◆ **PROBLEM DESCRIPTION**
Starting at the top line and ending at the bottom one, repeat the entries exactly and drop every picture.

◆ **RECORDS FOR THE EXERCISE**
□ □ □ □
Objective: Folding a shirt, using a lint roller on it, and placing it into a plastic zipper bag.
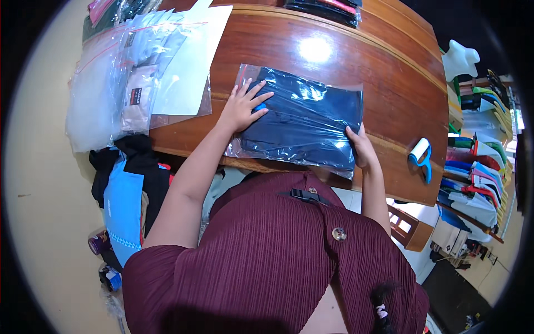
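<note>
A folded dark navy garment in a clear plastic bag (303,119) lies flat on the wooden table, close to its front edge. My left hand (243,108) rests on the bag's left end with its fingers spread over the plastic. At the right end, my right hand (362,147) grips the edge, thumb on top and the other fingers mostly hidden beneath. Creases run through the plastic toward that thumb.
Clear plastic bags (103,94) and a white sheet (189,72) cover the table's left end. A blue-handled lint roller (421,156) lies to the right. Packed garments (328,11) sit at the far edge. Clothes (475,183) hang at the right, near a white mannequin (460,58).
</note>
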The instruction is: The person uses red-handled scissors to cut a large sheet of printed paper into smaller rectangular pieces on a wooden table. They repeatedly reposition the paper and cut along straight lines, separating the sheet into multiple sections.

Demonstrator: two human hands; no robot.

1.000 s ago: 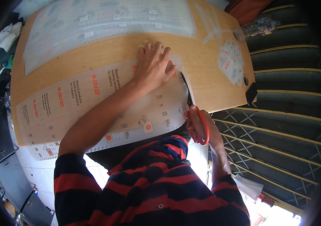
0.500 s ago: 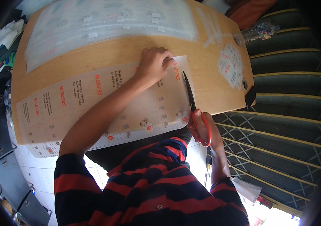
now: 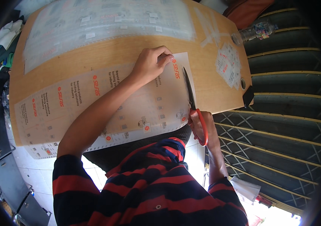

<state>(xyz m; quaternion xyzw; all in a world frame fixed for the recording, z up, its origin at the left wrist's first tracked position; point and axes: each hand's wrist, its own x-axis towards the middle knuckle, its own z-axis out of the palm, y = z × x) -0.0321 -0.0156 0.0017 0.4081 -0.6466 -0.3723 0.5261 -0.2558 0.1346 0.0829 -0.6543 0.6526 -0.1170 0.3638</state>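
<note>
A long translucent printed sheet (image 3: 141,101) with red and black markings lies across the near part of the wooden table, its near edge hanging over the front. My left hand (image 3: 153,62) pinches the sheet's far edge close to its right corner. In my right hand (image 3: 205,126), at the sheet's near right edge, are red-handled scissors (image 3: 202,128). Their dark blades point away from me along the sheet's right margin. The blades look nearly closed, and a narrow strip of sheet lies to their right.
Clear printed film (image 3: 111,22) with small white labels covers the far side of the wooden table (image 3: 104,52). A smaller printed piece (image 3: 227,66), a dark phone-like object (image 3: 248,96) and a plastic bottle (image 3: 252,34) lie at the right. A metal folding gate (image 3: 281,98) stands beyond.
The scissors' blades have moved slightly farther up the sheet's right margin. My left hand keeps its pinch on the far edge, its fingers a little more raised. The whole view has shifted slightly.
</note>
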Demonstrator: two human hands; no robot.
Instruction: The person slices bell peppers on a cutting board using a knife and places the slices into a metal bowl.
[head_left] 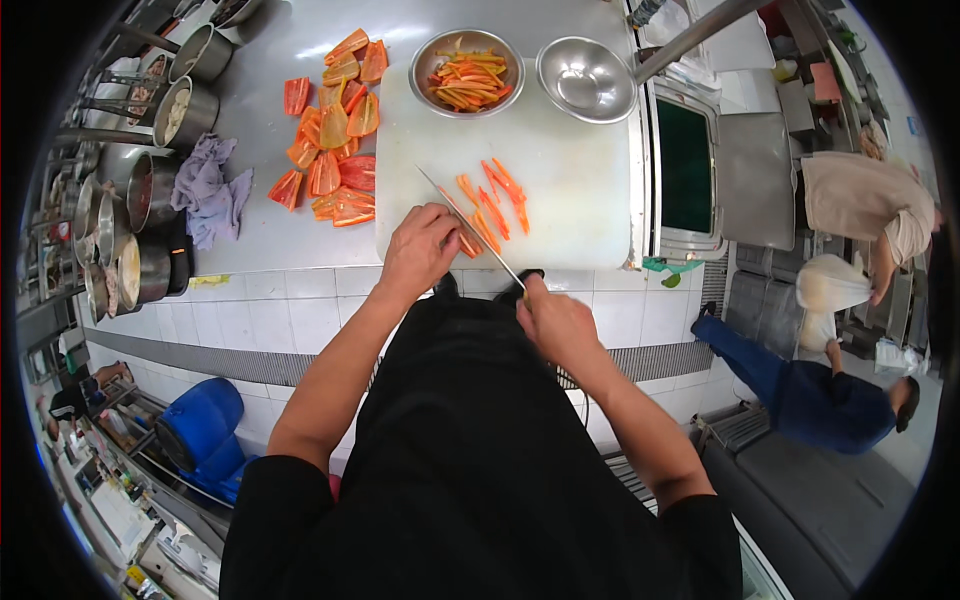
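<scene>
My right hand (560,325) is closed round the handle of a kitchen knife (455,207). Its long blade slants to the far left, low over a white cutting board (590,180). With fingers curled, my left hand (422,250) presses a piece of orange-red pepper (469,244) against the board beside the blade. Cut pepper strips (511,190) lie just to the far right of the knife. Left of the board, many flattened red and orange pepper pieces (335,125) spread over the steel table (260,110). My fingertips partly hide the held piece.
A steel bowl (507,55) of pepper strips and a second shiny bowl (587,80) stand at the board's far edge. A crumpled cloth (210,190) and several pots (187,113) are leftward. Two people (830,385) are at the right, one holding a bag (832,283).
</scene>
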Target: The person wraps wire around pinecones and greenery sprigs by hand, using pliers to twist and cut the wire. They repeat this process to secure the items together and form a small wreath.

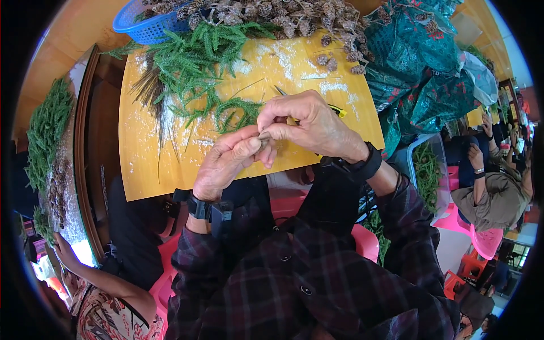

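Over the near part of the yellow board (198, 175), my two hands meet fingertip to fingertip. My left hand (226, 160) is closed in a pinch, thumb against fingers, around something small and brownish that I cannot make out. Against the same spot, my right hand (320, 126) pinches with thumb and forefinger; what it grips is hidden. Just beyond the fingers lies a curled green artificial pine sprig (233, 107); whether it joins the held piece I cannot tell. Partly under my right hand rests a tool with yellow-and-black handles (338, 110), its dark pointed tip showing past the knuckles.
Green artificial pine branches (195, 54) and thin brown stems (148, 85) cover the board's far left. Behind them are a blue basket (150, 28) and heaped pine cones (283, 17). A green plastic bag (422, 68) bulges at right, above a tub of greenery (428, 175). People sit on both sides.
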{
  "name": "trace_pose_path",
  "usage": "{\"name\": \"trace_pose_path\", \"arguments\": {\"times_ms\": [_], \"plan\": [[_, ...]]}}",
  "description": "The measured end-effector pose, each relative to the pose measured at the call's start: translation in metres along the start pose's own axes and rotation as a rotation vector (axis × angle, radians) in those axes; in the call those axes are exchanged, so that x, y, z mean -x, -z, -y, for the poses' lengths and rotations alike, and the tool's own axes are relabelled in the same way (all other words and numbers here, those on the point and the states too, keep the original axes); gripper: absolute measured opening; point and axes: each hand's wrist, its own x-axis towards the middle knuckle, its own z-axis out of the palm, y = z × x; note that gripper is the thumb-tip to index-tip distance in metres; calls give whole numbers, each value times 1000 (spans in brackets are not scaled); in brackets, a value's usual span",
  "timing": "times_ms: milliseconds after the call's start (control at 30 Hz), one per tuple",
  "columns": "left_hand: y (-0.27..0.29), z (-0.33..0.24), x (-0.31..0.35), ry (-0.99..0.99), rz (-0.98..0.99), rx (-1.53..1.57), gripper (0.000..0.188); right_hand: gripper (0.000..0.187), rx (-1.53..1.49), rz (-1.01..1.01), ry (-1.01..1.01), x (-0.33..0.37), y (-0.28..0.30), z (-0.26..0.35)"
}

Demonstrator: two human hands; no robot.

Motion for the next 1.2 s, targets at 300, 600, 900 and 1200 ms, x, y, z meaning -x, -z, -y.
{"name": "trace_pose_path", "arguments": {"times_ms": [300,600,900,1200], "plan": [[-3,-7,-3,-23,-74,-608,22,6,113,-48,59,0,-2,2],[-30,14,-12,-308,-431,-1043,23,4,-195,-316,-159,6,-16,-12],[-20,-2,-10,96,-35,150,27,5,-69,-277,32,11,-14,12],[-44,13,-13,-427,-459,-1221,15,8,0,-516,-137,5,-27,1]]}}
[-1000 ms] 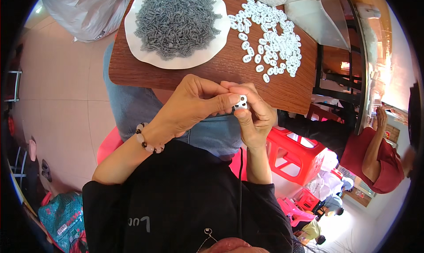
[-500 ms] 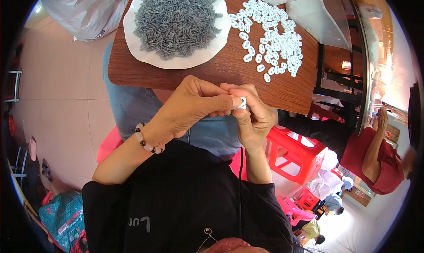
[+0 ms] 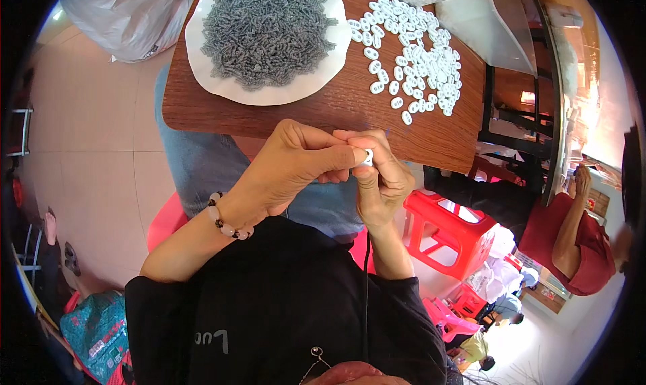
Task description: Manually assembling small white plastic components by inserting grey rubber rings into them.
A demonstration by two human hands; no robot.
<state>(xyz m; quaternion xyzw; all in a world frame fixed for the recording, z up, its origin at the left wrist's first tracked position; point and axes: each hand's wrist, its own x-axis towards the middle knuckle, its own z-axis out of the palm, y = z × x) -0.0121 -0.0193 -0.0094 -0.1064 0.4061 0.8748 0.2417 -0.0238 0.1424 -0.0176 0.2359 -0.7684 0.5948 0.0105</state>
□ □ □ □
◆ **EXERCISE ANSWER**
Objective: Folding a shirt, using a lint roller on it, and placing it into a plastic zipper bag.
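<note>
A folded dark navy garment in a clear plastic bag (303,119) lies flat on the wooden table, close to its front edge. My left hand (243,108) rests on the bag's left end with its fingers spread over the plastic. At the right end, my right hand (362,147) grips the edge, thumb on top and the other fingers mostly hidden beneath. Creases run through the plastic toward that thumb.
Clear plastic bags (103,94) and a white sheet (189,72) cover the table's left end. A blue-handled lint roller (421,156) lies to the right. Packed garments (328,11) sit at the far edge. Clothes (475,183) hang at the right, near a white mannequin (460,58).
</note>
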The instruction is: The person uses red-handled scissors to cut a large sheet of printed paper into smaller rectangular pieces on a wooden table. They repeatedly reposition the paper and cut along straight lines, separating the sheet into multiple sections.

Demonstrator: two human hands; no robot.

1.000 s ago: 
0.500 s ago: 
now: 

<state>(xyz m; quaternion xyzw; all in a world frame fixed for the recording, z up, its origin at the left wrist's first tracked position; point and axes: each hand's wrist, its own x-axis towards the middle knuckle, its own z-axis out of the palm, y = z × x) -0.0321 -0.0156 0.0017 0.4081 -0.6466 -0.3723 0.5261 -0.2558 0.1346 0.0829 -0.6543 0.6526 -0.1170 0.3638</state>
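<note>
A long translucent printed sheet (image 3: 141,101) with red and black markings lies across the near part of the wooden table, its near edge hanging over the front. My left hand (image 3: 153,62) pinches the sheet's far edge close to its right corner. In my right hand (image 3: 205,126), at the sheet's near right edge, are red-handled scissors (image 3: 202,128). Their dark blades point away from me along the sheet's right margin. The blades look nearly closed, and a narrow strip of sheet lies to their right.
Clear printed film (image 3: 111,22) with small white labels covers the far side of the wooden table (image 3: 104,52). A smaller printed piece (image 3: 227,66), a dark phone-like object (image 3: 248,96) and a plastic bottle (image 3: 252,34) lie at the right. A metal folding gate (image 3: 281,98) stands beyond.
The scissors' blades have moved slightly farther up the sheet's right margin. My left hand keeps its pinch on the far edge, its fingers a little more raised. The whole view has shifted slightly.
</note>
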Demonstrator: two human hands; no robot.
Instruction: The person slices bell peppers on a cutting board using a knife and places the slices into a metal bowl.
[head_left] 
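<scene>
My right hand (560,325) is closed round the handle of a kitchen knife (455,207). Its long blade slants to the far left, low over a white cutting board (590,180). With fingers curled, my left hand (422,250) presses a piece of orange-red pepper (469,244) against the board beside the blade. Cut pepper strips (511,190) lie just to the far right of the knife. Left of the board, many flattened red and orange pepper pieces (335,125) spread over the steel table (260,110). My fingertips partly hide the held piece.
A steel bowl (507,55) of pepper strips and a second shiny bowl (587,80) stand at the board's far edge. A crumpled cloth (210,190) and several pots (187,113) are leftward. Two people (830,385) are at the right, one holding a bag (832,283).
</scene>
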Target: The person wraps wire around pinecones and greenery sprigs by hand, using pliers to twist and cut the wire. They repeat this process to secure the items together and form a small wreath.


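Over the near part of the yellow board (198, 175), my two hands meet fingertip to fingertip. My left hand (226, 160) is closed in a pinch, thumb against fingers, around something small and brownish that I cannot make out. Against the same spot, my right hand (320, 126) pinches with thumb and forefinger; what it grips is hidden. Just beyond the fingers lies a curled green artificial pine sprig (233, 107); whether it joins the held piece I cannot tell. Partly under my right hand rests a tool with yellow-and-black handles (338, 110), its dark pointed tip showing past the knuckles.
Green artificial pine branches (195, 54) and thin brown stems (148, 85) cover the board's far left. Behind them are a blue basket (150, 28) and heaped pine cones (283, 17). A green plastic bag (422, 68) bulges at right, above a tub of greenery (428, 175). People sit on both sides.
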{
  "name": "trace_pose_path",
  "usage": "{\"name\": \"trace_pose_path\", \"arguments\": {\"times_ms\": [_], \"plan\": [[_, ...]]}}",
  "description": "The measured end-effector pose, each relative to the pose measured at the call's start: translation in metres along the start pose's own axes and rotation as a rotation vector (axis × angle, radians) in those axes; in the call those axes are exchanged, so that x, y, z mean -x, -z, -y, for the poses' lengths and rotations alike, and the tool's own axes are relabelled in the same way (all other words and numbers here, those on the point and the states too, keep the original axes); gripper: absolute measured opening; point and axes: each hand's wrist, its own x-axis towards the middle knuckle, its own z-axis out of the palm, y = z × x; note that gripper is the thumb-tip to index-tip distance in metres; calls give whole numbers, each value times 1000 (spans in brackets are not scaled); in brackets, a value's usual span",
  "timing": "times_ms: milliseconds after the call's start (control at 30 Hz), one per tuple",
  "columns": "left_hand: y (-0.27..0.29), z (-0.33..0.24), x (-0.31..0.35), ry (-0.99..0.99), rz (-0.98..0.99), rx (-1.53..1.57), gripper (0.000..0.188); right_hand: gripper (0.000..0.187), rx (-1.53..1.49), rz (-1.01..1.01), ry (-1.01..1.01), x (-0.33..0.37), y (-0.28..0.30), z (-0.26..0.35)"
}

Demonstrator: two human hands; no robot.

Motion for the next 1.2 s, targets at 300, 600, 900 and 1200 ms, x, y, z meaning -x, -z, -y.
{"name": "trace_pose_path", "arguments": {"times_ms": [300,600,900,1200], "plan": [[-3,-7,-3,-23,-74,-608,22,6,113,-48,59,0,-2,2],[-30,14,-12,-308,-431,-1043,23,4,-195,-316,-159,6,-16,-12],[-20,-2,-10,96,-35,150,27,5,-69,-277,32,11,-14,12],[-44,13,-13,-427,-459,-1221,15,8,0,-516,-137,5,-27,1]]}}
[-1000 ms] 
[-500 ms] 
[+0 ms] 
Task description: Manually assembling small white plastic components by inserting grey rubber rings into them.
A demonstration by two human hands; no robot.
<state>(xyz m; quaternion xyzw; all in a world frame fixed for the recording, z up, its origin at the left wrist's first tracked position; point and axes: each hand's wrist, its own x-axis towards the middle knuckle, its own z-axis out of the palm, y = z × x) -0.0121 -0.0193 -0.0094 -0.1064 0.4061 0.8748 0.2417 -0.0238 0.1424 -0.0176 0.2359 -0.7684 0.5948 0.0105</state>

The exercise is done.